2015年の法改正で選挙権年齢が18歳に引き下げられてから初めてとなる沖縄県知事選。

 前回選挙時は中学生だった世代が新たに有権者に加わり、各陣営は若年層の票の取り込みにも力を入れる。米軍普天間飛行場(宜野湾市)の移設問題が争点となる中、敬遠されがちな政治を身近に感じてもらおうと、若者自身が候補者と共に奮闘している。

 今年大学を卒業した嘉陽宗一郎さん(23)は、自民、公明両党などが推す佐喜真淳氏の陣営で青年部長を務める。出身は普天間基地の移設先の名護市。物心ついた時から地元は基地問題で揺れ、学校でも議論を避ける雰囲気があった。民主党政権が同基地の県外移設を断念した際、嘉陽さんは「期待しても何も変わらない」との思いを抱いたという。

 心境が変化したのは大学時代。佐喜真氏に学生イベントの講演を依頼したことがきっかけで、政治に関心を持つようになった。佐喜真氏の魅力について、「政権と連携して政策を前に進めていけるところ」と語る。

 青年部長として、佐喜真氏と若者とのフットサル交流会を企画したり、佐喜真氏を支持する動画を作成しSNSで発信したりしてきた。「政治に関わらないのは無責任。見て見ぬふりはしない」と力を込める。

 社民、共産両党などが支援する玉城デニー氏の陣営で青年局の活動をする照屋美波さん(18)が、これまで選挙に抱いていたイメージは「裏で何をやっているか分からない」だった。初めての投票を前に討論会を傍聴し、移設に反対を唱え、沖縄の貧困問題にも取り組む玉城氏の応援を決めた。

 太平洋戦争末期の沖縄戦で激しい地上戦となった糸満市の出身。
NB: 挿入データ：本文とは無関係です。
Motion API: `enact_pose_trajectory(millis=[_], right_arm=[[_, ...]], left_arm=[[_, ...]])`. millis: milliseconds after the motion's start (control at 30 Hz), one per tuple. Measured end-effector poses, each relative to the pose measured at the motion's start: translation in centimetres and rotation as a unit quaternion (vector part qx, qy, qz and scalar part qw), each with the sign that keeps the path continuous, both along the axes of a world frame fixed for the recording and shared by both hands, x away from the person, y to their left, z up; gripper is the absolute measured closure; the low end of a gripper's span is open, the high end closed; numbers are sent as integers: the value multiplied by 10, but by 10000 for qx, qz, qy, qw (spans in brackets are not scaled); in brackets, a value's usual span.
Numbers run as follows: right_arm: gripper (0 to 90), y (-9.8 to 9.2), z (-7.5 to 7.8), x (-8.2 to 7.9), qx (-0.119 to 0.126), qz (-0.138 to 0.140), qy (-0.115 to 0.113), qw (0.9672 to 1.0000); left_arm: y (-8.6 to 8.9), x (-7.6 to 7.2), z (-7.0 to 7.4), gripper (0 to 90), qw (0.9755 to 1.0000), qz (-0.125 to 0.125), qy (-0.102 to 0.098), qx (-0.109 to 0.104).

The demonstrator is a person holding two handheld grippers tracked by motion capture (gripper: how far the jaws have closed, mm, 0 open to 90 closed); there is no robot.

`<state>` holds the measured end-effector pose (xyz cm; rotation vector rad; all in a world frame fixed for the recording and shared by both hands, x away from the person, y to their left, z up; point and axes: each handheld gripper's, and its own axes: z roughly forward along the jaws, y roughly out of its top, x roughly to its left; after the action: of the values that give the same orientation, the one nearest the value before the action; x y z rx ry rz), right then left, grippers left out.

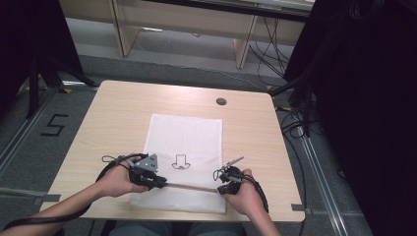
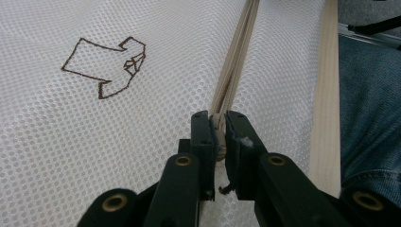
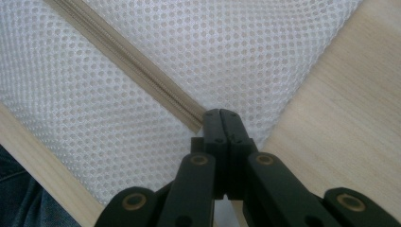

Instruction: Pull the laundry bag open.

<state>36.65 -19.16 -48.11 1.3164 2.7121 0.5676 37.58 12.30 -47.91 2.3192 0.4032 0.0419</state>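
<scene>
— Jaws first: how do we read them?
— We see the left gripper [image 2: 218, 137] pinched on the beige zipper [image 2: 231, 71] pull; the right gripper [image 3: 221, 124] is closed at the zipper's end (grip unclear).
— And the white mesh bag [image 1: 184, 142]?
— Flat on the table [image 1: 108, 118], zipper between both grippers near our edge.

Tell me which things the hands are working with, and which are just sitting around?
Being used: white mesh bag, its beige zipper, left gripper clamped on the zipper's pull, right gripper pinching the bag's end.

Just there: table, round grey cap, floor cables.
</scene>
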Motion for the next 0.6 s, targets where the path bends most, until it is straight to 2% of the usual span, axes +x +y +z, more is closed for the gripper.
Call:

祖母からは、ランドセルを背負って北部へ逃げた話を聞いた。「勉強不足だけど、今でも基地が危ないのは事実。辺野古にも造らないでほしい」と願う。

 青年局では、ライブハウスで候補者本人から話を聞くイベントを企画。司会を務めた照屋さんは、インターネット上で募集した質問をぶつけた。「本人に直接会って、任せられる人を自分で選ばないと」と有権者としての責任を感じている。